Tax Day: Ohio Divorce Lawyers Charged with Breaking Law while Scholars in Washington Publish Cost of Divorce to Governments
Contact: Bai Macfarlane, 440-871-5404, 330-690-8942
MEDIA ADVISORY, April 15 /Standard Newswire/ -- On tax-day Ohio residents are asking for an investigation of the divorce lawyers who waste tax dollars for their own personal profit.
Bai Macfarlane, the organizer of the call for investigation says, "Court-appointed lawyers don't follow Ohio law. They don't tell faithful spouses that the spouse forcing divorce is responsible for the full contribution to the family home. Instead, the lawyers charge clients for "pre-trial" meetings and coerce reliable spouses to sign papers, though there is no reason for a divorce case at all."

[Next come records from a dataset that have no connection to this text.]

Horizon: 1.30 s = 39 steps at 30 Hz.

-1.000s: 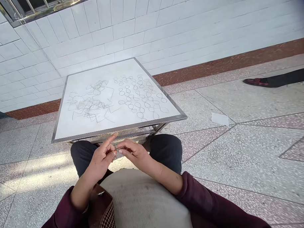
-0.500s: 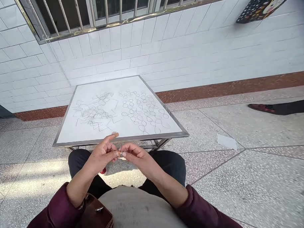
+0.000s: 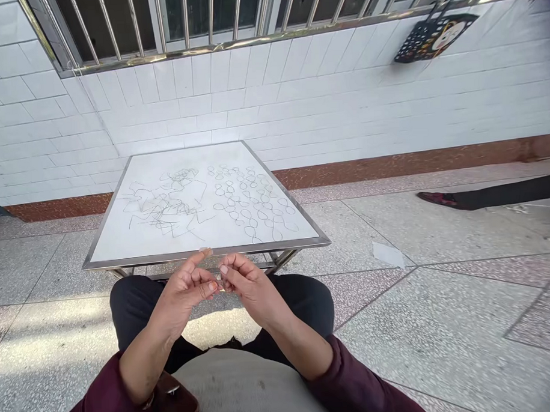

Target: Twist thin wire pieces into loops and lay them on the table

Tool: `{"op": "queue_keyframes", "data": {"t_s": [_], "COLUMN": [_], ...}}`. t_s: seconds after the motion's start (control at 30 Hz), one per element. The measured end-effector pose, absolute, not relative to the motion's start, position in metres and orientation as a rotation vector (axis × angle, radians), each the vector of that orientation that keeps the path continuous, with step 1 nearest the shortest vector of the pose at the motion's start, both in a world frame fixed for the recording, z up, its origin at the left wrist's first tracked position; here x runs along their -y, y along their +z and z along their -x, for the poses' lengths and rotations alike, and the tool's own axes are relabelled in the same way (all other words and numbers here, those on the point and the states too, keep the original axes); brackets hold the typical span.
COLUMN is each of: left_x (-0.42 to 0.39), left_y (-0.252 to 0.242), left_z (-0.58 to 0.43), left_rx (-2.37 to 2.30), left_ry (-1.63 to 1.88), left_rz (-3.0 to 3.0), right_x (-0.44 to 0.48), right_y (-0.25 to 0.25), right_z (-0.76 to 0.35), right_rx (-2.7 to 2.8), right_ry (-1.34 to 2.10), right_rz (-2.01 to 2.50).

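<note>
Place: tiled ground-floor corridor or veranda, seemingly
Wall: white glazed tiles [image 3: 253, 110] rising above a brown skirting band [image 3: 391, 169]
Window: steel security bars [image 3: 186, 20] running overhead
Floor: speckled terrazzo slabs [image 3: 441, 320] stretching outward
Furniture: steel-framed table [image 3: 123, 262] standing near the wall

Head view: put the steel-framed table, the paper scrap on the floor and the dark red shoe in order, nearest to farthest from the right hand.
1. Steel-framed table: just ahead of the right hand.
2. Paper scrap: on the floor, ahead and to the right.
3. Dark red shoe: on the floor, farther right.

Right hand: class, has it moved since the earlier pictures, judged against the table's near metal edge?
Yes, slightly: the right hand has shifted up in view, its fingertips now nearer the table's near metal edge.
</note>
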<state>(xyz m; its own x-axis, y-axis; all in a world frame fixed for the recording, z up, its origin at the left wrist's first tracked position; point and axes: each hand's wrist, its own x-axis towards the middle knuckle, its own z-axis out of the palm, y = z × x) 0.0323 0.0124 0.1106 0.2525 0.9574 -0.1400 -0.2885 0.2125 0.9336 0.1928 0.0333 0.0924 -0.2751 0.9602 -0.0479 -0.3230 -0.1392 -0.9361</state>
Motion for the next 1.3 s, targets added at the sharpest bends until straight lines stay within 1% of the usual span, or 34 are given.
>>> {"op": "queue_keyframes", "data": {"t_s": [0.23,0.47,0.97,1.3], "left_x": [-0.004,0.001,0.008,0.010], "left_y": [0.102,0.094,0.100,0.087], "left_z": [-0.032,-0.030,-0.029,-0.024], "left_rx": [-0.799,-0.744,-0.864,-0.774], "left_ry": [1.054,1.087,1.083,1.060], "left_rz": [-0.716,-0.688,-0.686,-0.588], "right_x": [-0.027,-0.027,-0.025,-0.028], "right_y": [0.087,0.086,0.087,0.079], "right_z": [-0.189,-0.193,-0.193,-0.193], "right_rx": [1.140,1.114,1.294,1.376], "right_ry": [1.628,1.811,1.720,1.759], "right_rz": [0.881,0.859,0.854,0.838]}}
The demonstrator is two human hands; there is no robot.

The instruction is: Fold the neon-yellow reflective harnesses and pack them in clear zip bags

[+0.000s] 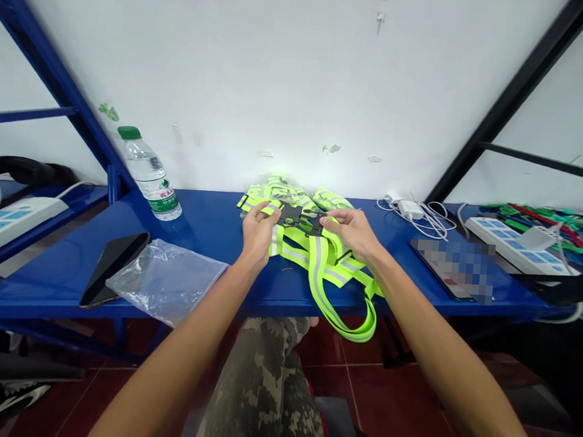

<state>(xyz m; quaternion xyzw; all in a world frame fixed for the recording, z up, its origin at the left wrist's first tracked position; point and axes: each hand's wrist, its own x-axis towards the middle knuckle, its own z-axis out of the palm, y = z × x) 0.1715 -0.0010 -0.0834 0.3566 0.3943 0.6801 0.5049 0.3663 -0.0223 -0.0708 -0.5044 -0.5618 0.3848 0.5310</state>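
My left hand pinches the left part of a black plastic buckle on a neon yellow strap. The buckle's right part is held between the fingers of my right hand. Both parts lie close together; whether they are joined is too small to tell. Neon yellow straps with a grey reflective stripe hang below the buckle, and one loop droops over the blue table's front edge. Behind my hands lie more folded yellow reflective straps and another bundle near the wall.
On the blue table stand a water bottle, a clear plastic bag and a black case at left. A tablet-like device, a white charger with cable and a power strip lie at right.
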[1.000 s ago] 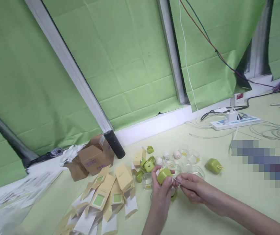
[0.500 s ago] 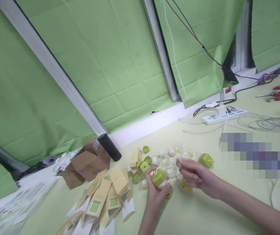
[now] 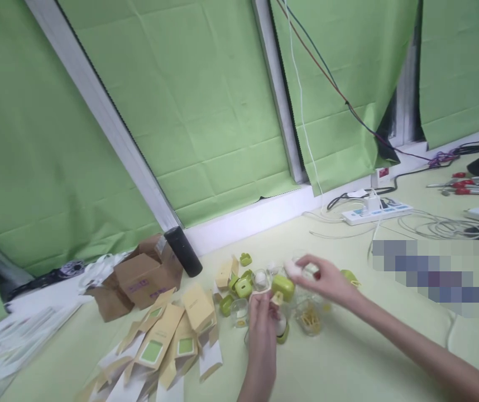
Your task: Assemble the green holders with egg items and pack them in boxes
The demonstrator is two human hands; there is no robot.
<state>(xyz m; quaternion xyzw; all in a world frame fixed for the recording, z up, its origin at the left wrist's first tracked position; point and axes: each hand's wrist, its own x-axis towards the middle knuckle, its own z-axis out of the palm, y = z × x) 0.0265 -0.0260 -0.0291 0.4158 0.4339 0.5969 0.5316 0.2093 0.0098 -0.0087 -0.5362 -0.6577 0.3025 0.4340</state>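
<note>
My left hand [image 3: 263, 315] is closed, its back turned up, at a small rounded green case [image 3: 283, 287] with a yellowish strap piece by my fingertips. Fingers of my right hand [image 3: 325, 279] pinch a small whitish-pink piece [image 3: 293, 270], blurred, just beyond the case. Under and around both hands stand small clear cups; one clear cup [image 3: 309, 318] holds yellowish strips. A second green case [image 3: 243, 287] with a hole lies left of my left hand. Behind my right wrist, another green case [image 3: 350, 277] is partly hidden.
Opened, flattened tan cartons [image 3: 168, 335] pile up at the left. Behind them are a brown cardboard box [image 3: 143, 279] and a black cylinder [image 3: 183, 251]. A white power strip [image 3: 377, 212] with cables and red-handled tools [image 3: 478, 184] lie at the right rear.
My left hand has turned so its back faces up, and the green case now sits beyond my fingers. My right hand has moved up, with a whitish-pink piece now in it. The view has shifted slightly.
</note>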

Taxpayers end up paying for split families according to the Institute of American Values in Washington DC. They are releasing a new report today, "The Taxpayer Costs of Divorce and Unwed Childbearing: First-Ever Estimates for the Nation and all 50 States." Ben Scafidi, Ph.D., economics professor at Georgia College & State University is the principal investigator of a report. This report "quantifies for the first time the astounding cost to governments from family fragmentation."
The request for investigation of Ohio lawyers comes from Macfarlane's non-profit educational organization, Mary's Advocates. Others asking for the investigation include a clinical social worker, civil rights activists, the secretary of an 8-county parent teachers association, and court watch organizations. All of Ohio is being invited to join: www.marysadvocates.org/eventsnews/tax_famad.html
They cite Ohio law describing families' rights during one-year separation:
- If the spouse wanting to force divorce can't prove fault-based grounds, he has no allowable reason to start any litigation until after one year of separation.
- The children and faithful spouse have the right to keep their normal routine with no visitation schedule forcing children leave home for half the free days.
- The spouse trying to force divorce is responsible for all his contributions in upbringing of children, household maintenance and financial support.
- If the spouse trying to force divorce neglects obligations to maintain the marital household, anyone could sue to reimburse costs to provide for family.
Pat Fagan, an experienced family therapist, and former Deputy Assistant Secretary for Social Services Policy in the federal government, reported nearly a decade ago on "The Effects of Divorce on America." Fagan said, "Mounting evidence in social science journals demonstrates that the devastating physical, emotional, and financial effects that divorce is having on these children will last well into adulthood and affect future generations."
Bob Lynch, an Ohio lawyer who doesn't profit from divorce says, "The legislatures' one year waiting period would allow for reconciliation and not force a capable spouse to be in adversarial litigations, with forced home sales, or coerced mediation leading to family break-up. Faithful spouses are coerced in the courtroom hallway to agree to child visitation arrangements they would never accept if given opportunity to calmly explain to a judge the disruption to their kids' lives. Additionally, it's normal practice to initially fabricate fraudulent grounds for divorce, proceed to drag the case out over one year, then proceed on the one-year rule without ever having to prove the initial fraud."
Lynch says, "Presently, lawyers are charging for legal services while grounds for divorce don't exist."